Et je me demande, est-ce que ce ne serait pas parce qu'il a dit ce qu'il pensait et qu'il a fait ce qu'il disait ? Ce pourrait-il que ce soit pour cette raison qu'il est demeuré si extraordinaire dans ce monde où les paroles et les actions se rencontrent très rarement et quand elles se rencontrent, elles ne se saluent pas car elles ne se reconnaissent pas ?
Les cartes de l'âme n'ont pas de frontières et je suis un patriote de beaucoup de pays.
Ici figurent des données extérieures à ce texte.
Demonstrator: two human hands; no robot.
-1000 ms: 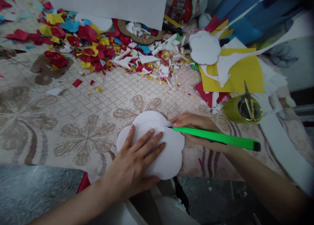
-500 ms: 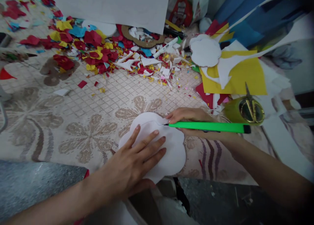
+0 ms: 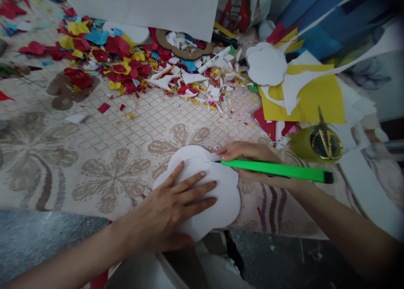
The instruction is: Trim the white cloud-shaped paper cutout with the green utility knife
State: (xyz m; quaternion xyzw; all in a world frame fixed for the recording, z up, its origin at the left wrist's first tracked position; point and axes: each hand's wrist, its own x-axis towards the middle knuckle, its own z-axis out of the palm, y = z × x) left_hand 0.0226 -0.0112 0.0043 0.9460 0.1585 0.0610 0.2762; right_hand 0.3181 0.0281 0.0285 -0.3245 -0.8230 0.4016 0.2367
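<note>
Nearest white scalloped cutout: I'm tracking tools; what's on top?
On the cutout: left hand, plus the tip of a green cutter in the right hand; the left palm hides what's beneath.

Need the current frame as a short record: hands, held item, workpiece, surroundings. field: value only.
left hand: fingers spread on the white scalloped piece
right hand: holding the green tool
tool tip: dark, at a thin line near the piece's far edge
surface: patterned cloth
far side: red, yellow, blue and white paper scraps
right side: yellow sheet; scissors at a yellow-green roll, in or on it unclear
</note>
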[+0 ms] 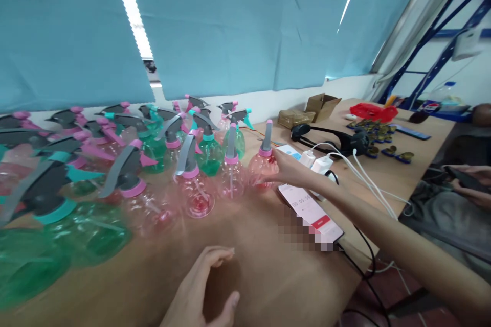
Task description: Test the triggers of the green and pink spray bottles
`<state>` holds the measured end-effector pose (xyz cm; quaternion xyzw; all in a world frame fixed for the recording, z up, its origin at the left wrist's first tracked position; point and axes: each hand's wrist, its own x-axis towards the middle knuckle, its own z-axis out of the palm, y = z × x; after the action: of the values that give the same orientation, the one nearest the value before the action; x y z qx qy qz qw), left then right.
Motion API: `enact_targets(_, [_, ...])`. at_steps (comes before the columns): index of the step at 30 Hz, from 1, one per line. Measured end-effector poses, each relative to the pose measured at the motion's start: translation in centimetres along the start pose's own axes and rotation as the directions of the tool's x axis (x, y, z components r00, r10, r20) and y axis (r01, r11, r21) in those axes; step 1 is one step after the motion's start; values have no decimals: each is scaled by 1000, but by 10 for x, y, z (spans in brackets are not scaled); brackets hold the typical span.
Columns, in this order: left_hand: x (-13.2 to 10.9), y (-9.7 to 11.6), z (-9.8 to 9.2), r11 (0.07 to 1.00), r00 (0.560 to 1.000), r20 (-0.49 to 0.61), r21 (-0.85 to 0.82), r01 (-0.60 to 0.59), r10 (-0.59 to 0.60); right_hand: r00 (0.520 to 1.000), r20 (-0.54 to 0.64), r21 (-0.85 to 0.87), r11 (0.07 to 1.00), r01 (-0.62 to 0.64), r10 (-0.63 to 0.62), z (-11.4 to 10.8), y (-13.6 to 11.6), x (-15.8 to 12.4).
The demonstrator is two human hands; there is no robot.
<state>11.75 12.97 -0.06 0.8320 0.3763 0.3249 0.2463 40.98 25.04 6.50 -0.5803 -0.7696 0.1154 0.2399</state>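
My right hand (pixel 287 169) reaches across the wooden table and grips the round body of a clear pink spray bottle (pixel 259 167) with a pink collar and grey trigger head. That bottle stands upright at the right end of the group. Low in the view, my left hand (pixel 199 286) is held with thumb and fingers apart, nothing between them. Beside the gripped bottle stand another pink spray bottle (pixel 232 179) and a third pink one (pixel 195 194). Farther left are several more pink and green ones, including a large green bottle (pixel 92 230).
A phone (pixel 312 214) showing a timer lies below my right forearm. Behind it are white chargers (pixel 321 164) with cables, a black headset (pixel 330 138), cardboard boxes (pixel 322 107) and a red plastic bag (pixel 374 111). At right, another person's hand (pixel 468 184) holds a dark phone.
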Motion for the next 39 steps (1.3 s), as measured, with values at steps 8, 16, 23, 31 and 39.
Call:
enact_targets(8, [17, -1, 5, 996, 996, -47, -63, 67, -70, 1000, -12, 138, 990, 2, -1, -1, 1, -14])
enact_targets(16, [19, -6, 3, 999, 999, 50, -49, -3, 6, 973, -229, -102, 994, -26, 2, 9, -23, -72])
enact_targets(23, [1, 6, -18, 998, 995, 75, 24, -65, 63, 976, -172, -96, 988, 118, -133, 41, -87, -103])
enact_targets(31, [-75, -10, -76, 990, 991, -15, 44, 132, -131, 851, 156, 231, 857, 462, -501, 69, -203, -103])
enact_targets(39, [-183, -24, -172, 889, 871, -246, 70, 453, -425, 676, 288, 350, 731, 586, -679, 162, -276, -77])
Mais je veux finir ce voyage au travers des terres de la région, en évoquant un homme qui est, comme moi, né tout près d'ici.
Paradoxalement, il est mort il y a un siècle et demi mais il demeure mon plus dangereux compatriote. Si dangereux que la dictature militaire d'Uruguay n'a pas réussi à trouver, à son sujet, une seule phrase qui ne soit pas subversive et elle a été obligée de décorer avec des dates et les noms des batailles, le mausolée élevé pour offenser sa mémoire.
À lui, qui a refusé d'accepter que notre grand pays éclate en morceaux ; lui, qui a refusé d'accepter que l'indépendance de l'Amérique soit une embuscade contre ses fils les plus pauvres, lui qui était le premier vrai citoyen éminent de la région, je dédie cette distinction que je reçois en son nom.
Et je finis avec des mots que j'ai écrits sur lui, il y a un certain temps :
1820, Paso del Boquerón. Vous vous enfoncez dans l'exil sans devenir fou. Je vous imagine, je vous vois : le Paraná serpentant avec la langueur d'un lézard et vous, votre poncho délabré battant au vent tandis que le cheval trotte entre les feuillages.
Vous n'avez pas dit adieu à votre terre. Elle n'y croirait pas. Ou peut-être ne saviez-vous pas que vous partiez pour toujours ? Le paysage se ternit. Vous êtes parti vaincu et votre terre demeure asphyxiée.
Lui rendront-ils son souffle, les enfants qui lui sont nés, les amants qui l'ont rejointe ? Ceux qui cultivent ce paysage, ceux qui y entrent seront-ils dignes d'une si profonde tristesse ?
Votre terre. Notre terre du Sud. Vous lui aurez tellement manqué, Don José. Chaque fois que les rapaces la blessent et l'humilient, chaque fois que les imbéciles la croient muette et stérile, elle a besoin de vous. Car vous, Don José Artigas, général des gens simples, êtes la plus belle parole qu'elle ait jamais prononcé.